Once you reach the line containing "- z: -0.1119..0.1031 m" in the data below, restate each line word for word up to and including the one containing "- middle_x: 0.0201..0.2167".
====== Supplied entries ======
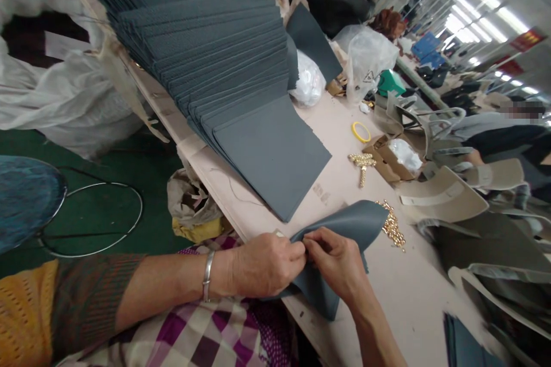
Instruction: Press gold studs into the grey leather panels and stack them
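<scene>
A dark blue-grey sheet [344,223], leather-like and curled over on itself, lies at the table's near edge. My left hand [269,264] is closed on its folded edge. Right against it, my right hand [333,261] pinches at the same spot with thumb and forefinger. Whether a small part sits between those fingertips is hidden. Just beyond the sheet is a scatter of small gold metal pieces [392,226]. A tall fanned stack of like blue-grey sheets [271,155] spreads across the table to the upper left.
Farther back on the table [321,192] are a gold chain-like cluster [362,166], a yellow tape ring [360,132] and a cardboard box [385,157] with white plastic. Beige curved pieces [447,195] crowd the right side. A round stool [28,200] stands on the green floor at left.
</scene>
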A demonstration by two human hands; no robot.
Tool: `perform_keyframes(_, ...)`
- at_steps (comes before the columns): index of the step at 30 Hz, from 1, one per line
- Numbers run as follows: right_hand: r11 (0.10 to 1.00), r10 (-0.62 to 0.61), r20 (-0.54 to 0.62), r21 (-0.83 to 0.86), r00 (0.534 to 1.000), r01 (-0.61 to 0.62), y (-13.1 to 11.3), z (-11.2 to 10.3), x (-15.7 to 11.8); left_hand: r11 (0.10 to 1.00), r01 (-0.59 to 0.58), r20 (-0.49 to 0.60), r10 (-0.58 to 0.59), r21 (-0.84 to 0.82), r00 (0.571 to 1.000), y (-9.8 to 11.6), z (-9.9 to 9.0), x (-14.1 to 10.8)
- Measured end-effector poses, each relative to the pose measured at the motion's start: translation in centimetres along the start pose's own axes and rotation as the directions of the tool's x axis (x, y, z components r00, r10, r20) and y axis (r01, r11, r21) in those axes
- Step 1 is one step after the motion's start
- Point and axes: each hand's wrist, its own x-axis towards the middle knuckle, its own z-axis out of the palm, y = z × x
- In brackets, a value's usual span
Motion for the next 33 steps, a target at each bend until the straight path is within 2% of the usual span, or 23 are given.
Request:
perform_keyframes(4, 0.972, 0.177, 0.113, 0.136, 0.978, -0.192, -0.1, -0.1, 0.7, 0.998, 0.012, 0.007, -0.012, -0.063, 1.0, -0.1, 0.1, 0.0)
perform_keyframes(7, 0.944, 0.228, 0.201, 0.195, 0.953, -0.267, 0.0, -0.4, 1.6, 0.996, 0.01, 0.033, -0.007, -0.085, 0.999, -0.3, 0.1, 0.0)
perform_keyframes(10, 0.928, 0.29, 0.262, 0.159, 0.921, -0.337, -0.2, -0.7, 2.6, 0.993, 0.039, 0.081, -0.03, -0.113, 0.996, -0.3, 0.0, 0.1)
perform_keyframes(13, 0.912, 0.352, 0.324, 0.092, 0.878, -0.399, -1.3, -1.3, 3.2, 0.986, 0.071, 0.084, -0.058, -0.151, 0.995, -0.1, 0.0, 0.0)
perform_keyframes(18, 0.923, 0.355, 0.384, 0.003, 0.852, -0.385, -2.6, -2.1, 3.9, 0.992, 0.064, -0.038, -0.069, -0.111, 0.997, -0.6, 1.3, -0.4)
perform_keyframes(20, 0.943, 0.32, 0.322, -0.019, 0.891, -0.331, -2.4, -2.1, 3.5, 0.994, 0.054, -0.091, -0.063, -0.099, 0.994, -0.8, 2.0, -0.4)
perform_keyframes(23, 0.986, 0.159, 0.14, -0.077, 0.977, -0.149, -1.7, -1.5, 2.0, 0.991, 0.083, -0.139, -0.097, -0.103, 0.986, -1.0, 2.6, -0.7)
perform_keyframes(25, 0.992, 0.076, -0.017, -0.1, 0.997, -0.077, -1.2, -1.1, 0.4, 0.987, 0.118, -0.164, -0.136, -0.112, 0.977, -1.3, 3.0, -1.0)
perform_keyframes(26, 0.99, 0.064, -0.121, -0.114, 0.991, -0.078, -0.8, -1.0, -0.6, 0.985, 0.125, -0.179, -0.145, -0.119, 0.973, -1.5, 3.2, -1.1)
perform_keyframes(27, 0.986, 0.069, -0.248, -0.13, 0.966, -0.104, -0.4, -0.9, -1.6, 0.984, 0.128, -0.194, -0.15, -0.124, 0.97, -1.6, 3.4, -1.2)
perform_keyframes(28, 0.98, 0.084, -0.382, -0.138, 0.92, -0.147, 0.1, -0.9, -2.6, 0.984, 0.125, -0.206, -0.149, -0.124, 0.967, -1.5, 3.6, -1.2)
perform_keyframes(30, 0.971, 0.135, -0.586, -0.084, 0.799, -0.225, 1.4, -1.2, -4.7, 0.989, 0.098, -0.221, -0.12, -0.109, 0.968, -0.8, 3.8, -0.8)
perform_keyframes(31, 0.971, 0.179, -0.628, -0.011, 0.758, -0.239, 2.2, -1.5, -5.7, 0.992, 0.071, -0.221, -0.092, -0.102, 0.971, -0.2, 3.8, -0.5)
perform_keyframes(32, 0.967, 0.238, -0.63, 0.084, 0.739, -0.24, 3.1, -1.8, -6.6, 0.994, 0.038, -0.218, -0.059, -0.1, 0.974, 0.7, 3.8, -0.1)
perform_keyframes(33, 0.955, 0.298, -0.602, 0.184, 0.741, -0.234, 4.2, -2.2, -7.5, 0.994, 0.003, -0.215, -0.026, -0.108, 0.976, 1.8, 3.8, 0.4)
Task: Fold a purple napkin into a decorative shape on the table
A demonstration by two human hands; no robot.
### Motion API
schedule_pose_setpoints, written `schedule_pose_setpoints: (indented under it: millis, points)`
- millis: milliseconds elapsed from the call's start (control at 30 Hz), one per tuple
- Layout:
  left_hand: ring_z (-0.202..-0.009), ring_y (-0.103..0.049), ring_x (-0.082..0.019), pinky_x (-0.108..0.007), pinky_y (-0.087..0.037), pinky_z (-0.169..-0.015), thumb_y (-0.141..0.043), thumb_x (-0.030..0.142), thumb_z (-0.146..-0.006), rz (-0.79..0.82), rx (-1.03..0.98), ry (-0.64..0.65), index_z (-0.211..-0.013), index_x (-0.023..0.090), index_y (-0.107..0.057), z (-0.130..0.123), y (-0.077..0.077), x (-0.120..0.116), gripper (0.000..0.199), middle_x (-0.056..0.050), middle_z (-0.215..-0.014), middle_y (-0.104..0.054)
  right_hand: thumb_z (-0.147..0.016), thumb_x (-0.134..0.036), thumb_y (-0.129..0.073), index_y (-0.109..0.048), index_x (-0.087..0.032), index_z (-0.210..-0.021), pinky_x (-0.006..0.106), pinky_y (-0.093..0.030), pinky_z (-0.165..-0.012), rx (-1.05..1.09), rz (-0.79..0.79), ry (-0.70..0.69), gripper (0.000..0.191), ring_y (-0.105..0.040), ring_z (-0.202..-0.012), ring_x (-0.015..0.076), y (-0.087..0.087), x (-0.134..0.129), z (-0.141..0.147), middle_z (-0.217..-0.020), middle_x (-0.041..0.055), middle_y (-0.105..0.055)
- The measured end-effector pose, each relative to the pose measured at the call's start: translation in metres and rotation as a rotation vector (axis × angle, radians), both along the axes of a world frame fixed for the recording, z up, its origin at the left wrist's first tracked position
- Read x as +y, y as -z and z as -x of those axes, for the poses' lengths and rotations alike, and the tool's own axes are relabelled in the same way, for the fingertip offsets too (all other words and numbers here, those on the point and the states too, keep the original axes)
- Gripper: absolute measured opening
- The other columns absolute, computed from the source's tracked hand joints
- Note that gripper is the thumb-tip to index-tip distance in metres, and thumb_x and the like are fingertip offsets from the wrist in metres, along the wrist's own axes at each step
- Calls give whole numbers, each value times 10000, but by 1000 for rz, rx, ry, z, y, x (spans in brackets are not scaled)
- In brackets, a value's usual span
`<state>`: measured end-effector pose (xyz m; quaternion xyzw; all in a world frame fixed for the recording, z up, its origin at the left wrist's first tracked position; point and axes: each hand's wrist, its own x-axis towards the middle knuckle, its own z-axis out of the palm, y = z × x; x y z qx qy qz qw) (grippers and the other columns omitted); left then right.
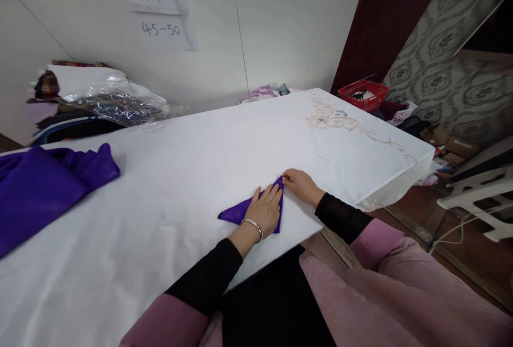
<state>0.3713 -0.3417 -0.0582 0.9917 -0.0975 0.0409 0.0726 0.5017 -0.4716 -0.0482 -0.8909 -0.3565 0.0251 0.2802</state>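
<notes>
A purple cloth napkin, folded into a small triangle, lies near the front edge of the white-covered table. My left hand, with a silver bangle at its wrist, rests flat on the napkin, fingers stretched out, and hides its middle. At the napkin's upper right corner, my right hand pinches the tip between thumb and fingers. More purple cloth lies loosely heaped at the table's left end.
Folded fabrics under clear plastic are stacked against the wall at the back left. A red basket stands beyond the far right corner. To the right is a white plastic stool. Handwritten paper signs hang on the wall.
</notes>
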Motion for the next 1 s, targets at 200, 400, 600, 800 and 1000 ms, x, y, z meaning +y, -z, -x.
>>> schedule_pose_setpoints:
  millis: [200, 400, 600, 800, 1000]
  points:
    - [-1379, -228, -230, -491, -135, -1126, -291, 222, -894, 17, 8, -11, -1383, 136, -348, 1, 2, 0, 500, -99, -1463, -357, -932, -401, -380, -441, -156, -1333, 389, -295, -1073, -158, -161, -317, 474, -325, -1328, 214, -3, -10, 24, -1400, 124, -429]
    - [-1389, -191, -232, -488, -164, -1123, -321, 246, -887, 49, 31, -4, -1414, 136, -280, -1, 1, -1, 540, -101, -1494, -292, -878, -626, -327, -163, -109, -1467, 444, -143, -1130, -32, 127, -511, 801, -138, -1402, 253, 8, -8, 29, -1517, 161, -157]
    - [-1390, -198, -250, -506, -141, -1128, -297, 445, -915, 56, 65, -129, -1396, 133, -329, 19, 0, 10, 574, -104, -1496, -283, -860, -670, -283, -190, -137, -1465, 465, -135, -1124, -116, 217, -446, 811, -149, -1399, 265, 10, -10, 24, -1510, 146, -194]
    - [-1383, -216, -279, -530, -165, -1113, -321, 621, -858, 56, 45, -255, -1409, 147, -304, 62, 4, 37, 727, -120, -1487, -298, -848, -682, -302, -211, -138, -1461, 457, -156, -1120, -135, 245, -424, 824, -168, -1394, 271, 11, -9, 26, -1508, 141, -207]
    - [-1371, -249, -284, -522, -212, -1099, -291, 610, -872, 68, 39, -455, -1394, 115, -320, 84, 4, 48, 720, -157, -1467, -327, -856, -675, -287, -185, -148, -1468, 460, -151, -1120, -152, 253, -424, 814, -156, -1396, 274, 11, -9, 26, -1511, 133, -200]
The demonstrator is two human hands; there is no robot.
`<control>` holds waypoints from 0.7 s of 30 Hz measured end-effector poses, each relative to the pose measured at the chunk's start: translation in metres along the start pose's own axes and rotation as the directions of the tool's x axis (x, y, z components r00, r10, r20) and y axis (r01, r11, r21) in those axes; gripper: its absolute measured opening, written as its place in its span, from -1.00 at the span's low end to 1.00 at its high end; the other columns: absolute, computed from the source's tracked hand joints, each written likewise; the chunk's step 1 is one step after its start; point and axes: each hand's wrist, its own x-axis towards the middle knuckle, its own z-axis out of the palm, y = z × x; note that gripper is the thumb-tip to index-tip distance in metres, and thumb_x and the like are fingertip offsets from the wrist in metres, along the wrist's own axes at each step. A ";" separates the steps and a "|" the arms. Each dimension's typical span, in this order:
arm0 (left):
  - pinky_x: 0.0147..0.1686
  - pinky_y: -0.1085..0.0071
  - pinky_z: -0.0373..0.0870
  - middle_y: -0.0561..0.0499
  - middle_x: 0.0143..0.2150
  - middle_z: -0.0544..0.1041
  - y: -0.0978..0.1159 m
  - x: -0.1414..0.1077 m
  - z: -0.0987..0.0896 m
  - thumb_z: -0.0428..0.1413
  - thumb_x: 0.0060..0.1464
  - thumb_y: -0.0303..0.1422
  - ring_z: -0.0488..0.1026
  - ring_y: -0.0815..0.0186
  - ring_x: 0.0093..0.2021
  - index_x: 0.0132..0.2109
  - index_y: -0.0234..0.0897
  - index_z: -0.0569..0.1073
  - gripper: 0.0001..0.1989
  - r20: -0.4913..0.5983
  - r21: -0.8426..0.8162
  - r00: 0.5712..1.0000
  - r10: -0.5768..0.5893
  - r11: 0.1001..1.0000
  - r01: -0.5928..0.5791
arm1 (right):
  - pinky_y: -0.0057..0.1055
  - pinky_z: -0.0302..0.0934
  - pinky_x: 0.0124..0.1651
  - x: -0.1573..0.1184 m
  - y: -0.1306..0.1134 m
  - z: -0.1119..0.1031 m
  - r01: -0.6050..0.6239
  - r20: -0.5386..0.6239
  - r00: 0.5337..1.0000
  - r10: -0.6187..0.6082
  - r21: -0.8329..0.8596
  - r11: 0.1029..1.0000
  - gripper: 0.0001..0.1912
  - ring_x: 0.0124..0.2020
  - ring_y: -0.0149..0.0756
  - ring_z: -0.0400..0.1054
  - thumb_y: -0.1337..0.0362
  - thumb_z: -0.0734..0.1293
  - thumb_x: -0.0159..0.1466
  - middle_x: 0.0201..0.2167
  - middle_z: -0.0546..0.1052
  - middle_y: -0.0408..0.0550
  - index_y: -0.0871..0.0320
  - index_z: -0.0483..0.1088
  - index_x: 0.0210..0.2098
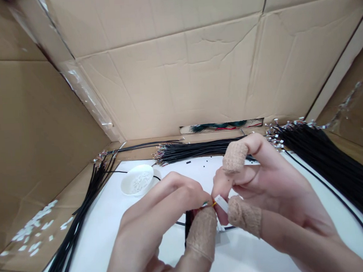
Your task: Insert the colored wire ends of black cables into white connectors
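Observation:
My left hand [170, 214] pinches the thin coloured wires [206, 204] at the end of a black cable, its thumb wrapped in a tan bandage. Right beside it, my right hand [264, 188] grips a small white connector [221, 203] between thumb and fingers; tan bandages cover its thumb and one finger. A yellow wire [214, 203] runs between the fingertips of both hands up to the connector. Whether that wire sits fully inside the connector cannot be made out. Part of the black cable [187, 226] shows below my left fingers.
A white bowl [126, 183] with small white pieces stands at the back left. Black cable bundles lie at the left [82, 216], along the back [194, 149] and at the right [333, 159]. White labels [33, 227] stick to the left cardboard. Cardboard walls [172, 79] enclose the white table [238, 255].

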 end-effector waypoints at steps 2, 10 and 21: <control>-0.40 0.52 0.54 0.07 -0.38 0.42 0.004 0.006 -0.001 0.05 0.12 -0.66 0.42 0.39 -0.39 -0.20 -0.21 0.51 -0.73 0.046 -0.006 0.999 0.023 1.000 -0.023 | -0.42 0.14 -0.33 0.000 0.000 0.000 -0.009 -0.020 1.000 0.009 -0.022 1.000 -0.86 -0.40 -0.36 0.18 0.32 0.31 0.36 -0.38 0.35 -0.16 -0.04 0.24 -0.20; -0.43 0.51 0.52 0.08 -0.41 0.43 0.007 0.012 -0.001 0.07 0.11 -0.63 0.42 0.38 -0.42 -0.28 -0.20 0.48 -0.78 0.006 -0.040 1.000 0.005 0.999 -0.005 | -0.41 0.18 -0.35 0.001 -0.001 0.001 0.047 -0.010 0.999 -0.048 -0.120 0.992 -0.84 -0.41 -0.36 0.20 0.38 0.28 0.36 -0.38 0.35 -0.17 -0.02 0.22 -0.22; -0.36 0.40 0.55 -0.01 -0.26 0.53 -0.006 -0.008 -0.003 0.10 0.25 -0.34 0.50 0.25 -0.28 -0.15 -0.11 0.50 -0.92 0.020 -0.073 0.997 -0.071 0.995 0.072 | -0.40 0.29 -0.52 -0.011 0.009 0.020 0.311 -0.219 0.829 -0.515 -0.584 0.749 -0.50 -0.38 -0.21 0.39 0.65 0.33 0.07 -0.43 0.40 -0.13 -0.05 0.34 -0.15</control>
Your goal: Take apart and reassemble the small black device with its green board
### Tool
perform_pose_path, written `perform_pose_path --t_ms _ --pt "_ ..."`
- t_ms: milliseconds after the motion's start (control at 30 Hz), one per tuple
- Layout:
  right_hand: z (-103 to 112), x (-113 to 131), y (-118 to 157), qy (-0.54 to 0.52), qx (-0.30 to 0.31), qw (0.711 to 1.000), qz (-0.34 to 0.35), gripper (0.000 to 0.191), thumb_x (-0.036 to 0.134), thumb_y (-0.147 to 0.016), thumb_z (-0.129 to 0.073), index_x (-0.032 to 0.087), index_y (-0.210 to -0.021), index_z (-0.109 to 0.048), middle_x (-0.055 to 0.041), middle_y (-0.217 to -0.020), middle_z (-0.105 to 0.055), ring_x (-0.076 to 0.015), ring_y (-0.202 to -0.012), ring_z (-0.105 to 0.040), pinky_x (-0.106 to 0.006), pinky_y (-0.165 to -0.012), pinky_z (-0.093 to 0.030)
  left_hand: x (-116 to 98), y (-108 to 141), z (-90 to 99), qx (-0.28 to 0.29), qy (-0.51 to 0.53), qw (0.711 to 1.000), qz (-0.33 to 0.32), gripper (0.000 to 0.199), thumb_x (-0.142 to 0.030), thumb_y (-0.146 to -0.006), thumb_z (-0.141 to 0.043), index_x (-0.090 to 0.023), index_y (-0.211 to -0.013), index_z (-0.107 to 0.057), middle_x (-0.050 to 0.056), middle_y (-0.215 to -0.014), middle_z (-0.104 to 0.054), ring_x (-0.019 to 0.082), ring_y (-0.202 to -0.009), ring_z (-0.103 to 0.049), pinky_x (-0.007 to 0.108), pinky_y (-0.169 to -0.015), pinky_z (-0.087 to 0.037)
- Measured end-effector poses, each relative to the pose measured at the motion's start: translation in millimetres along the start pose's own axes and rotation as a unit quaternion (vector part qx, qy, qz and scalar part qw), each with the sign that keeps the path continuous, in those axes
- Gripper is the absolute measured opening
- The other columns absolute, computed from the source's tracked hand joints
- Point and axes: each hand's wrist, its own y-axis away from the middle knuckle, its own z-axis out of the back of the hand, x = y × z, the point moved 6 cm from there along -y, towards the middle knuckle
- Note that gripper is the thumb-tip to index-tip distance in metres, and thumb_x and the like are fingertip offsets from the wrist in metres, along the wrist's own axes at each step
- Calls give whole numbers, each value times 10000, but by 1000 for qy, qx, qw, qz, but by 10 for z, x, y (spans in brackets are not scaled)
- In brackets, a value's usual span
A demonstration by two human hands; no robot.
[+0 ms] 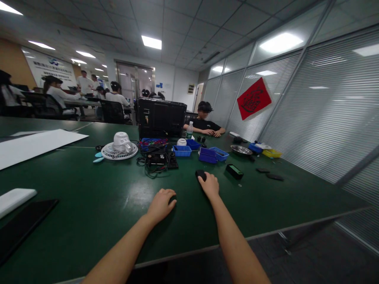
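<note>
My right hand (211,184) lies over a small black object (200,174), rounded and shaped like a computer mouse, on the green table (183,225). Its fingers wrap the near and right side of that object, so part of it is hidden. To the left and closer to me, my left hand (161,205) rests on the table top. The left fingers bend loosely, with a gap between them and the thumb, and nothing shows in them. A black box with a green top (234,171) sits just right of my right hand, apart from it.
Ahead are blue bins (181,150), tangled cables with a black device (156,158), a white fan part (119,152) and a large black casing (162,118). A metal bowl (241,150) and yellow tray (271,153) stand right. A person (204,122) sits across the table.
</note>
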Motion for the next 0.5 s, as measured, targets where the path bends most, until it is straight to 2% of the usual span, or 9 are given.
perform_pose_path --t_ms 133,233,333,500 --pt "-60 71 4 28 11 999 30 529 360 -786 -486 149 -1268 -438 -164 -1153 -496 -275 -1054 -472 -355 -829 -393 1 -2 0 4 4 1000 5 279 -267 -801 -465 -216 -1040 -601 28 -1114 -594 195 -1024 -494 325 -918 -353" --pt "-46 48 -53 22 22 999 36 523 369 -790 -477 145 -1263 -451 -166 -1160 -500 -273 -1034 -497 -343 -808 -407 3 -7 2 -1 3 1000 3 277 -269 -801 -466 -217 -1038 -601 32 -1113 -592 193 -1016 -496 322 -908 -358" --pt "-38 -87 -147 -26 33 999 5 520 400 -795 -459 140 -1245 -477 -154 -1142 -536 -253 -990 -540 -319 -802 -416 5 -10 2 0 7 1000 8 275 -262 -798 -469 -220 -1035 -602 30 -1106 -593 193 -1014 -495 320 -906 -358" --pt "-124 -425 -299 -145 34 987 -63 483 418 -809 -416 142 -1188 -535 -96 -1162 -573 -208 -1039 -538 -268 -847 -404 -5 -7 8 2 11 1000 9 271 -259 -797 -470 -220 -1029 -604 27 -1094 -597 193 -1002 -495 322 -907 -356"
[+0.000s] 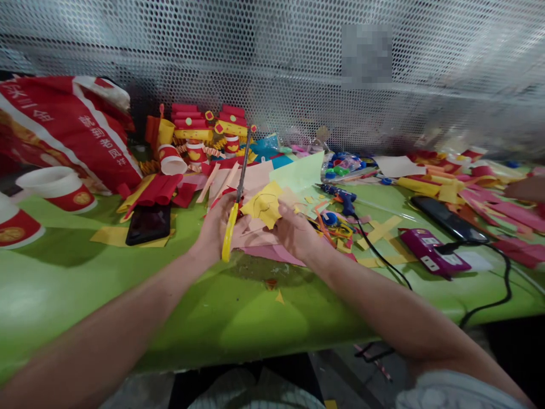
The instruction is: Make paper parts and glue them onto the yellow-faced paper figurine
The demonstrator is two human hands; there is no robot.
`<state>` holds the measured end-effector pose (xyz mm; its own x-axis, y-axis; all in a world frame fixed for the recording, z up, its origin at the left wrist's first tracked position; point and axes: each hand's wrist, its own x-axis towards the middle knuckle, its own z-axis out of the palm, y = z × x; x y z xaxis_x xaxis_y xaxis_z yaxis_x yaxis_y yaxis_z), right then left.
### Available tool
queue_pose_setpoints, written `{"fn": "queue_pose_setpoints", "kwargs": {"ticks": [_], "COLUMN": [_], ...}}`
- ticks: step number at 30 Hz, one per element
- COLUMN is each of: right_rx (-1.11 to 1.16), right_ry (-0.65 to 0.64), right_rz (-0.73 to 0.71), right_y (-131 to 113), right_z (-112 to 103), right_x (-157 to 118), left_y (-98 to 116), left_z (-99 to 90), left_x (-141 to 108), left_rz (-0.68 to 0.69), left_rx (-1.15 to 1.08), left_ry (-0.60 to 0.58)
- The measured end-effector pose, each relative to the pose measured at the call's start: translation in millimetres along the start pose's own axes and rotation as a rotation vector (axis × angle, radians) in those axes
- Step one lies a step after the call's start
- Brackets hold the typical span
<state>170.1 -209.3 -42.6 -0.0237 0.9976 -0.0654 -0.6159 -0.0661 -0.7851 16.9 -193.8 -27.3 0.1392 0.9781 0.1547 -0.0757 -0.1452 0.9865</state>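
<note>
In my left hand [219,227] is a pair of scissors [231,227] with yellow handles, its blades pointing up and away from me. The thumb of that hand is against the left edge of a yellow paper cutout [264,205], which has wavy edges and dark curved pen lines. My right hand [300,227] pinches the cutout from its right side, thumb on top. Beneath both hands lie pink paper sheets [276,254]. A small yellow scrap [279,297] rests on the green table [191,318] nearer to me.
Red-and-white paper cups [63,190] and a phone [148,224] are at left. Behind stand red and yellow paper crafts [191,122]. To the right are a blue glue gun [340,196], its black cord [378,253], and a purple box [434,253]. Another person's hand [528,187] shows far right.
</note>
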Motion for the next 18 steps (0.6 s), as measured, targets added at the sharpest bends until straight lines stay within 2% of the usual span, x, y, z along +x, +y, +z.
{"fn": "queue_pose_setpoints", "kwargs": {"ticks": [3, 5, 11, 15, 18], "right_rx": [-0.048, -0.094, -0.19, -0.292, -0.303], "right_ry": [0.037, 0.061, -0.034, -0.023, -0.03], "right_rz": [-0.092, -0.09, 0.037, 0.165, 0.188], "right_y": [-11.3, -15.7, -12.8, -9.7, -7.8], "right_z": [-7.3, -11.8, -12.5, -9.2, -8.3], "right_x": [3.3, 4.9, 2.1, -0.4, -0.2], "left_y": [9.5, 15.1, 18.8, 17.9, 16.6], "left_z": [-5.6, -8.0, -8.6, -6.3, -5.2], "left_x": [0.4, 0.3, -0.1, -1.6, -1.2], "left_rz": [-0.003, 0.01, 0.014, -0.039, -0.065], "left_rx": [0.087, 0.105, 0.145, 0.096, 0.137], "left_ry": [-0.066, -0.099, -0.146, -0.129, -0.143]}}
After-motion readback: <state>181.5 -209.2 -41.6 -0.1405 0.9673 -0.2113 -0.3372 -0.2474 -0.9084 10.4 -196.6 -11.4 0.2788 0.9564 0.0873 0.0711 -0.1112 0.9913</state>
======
Response box ->
  - z: -0.1119..0.1031 m
  - r01: -0.6050..0.6239
  - r20: -0.5386..0.6239
  - r00: 0.5337..1.0000
  - r10: -0.6187..0.6082
  - r21: -0.8329..0.8596
  - r11: 0.1029..1.0000
  - gripper: 0.0001..0.1912
  - ring_x: 0.0124..0.2020
  - ring_y: -0.0149..0.0756
  - ring_z: -0.0400..0.1054
  - thumb_y: -0.1337..0.0362
  - thumb_z: -0.0734..0.1293
  - thumb_x: -0.0159..0.1466
  - middle_x: 0.0201..0.2167

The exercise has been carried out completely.